Uncertainties in the CO2 flux in the Southern Ocean, produced by a lack of direct wintertime observations, can be addressed by a combination of pseudo observations and neural network machine learning-based mapping. The Southern Ocean is an important sink of anthropogenic CO2, but it is among the least well-observed ocean basins, and consequentially substantial uncertainties in the CO2 flux reconstruction exist. A recent attempt to address historically sparse wintertime sampling produced 'pseudo' wintertime observations of surface pCO(2) using subsurface summertime observations south of the Antarctic Polar Front.
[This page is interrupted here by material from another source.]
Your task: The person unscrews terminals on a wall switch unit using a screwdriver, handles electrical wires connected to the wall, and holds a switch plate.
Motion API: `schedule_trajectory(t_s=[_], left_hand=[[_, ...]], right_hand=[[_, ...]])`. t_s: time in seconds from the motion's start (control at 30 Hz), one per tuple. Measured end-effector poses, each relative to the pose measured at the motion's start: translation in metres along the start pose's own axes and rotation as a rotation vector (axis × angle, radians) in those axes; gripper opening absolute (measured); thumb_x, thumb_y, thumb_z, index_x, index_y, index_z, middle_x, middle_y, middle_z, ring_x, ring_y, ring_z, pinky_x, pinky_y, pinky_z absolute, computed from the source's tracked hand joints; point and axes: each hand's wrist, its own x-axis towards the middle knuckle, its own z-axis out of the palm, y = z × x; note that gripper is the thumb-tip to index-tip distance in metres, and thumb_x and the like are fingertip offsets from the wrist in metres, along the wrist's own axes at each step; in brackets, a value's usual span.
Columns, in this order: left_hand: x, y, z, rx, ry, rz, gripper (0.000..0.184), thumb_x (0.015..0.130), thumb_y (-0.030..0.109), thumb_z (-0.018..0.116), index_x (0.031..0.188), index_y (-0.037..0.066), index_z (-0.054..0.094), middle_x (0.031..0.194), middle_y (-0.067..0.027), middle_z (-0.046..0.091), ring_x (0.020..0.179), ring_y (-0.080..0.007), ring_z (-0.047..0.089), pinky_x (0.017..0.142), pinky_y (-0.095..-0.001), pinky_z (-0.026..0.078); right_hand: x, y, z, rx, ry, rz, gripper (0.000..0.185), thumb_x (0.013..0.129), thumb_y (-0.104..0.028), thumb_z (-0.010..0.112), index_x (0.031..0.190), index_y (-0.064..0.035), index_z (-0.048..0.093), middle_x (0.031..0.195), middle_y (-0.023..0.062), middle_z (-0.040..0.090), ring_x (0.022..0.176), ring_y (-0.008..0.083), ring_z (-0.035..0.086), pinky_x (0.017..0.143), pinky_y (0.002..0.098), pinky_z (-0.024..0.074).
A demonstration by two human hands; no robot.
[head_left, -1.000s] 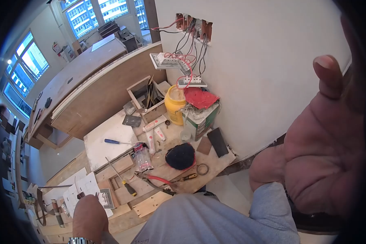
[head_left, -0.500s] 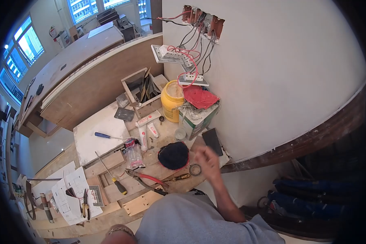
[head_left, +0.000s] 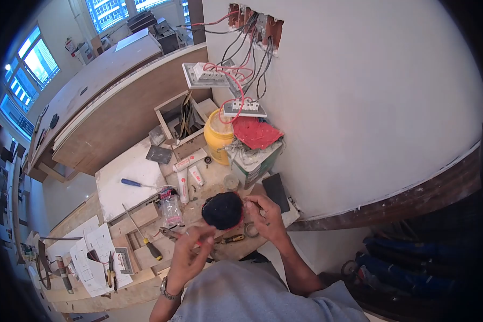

Here, we present an estimate of the Southern Ocean CO2 sink that combines a machine learning-based mapping method with an updated set of pseudo observations that increases regional wintertime data coverage by 68% compared with the historical dataset. Our results confirm the suggestion that improved winter coverage has a modest impact on the reconstruction, slightly strengthening the uptake trend in the 2000s. After also adjusting for surface boundary layer temperature effects, we find a 2004-2018 mean sink of -0.16 +/- 0.07 PgC yr(-1) south of the Polar Front and -1.27 +/- 0.23 PgC yr(-1) south of 35 degrees S, consistent with independent estimates from atmospheric data.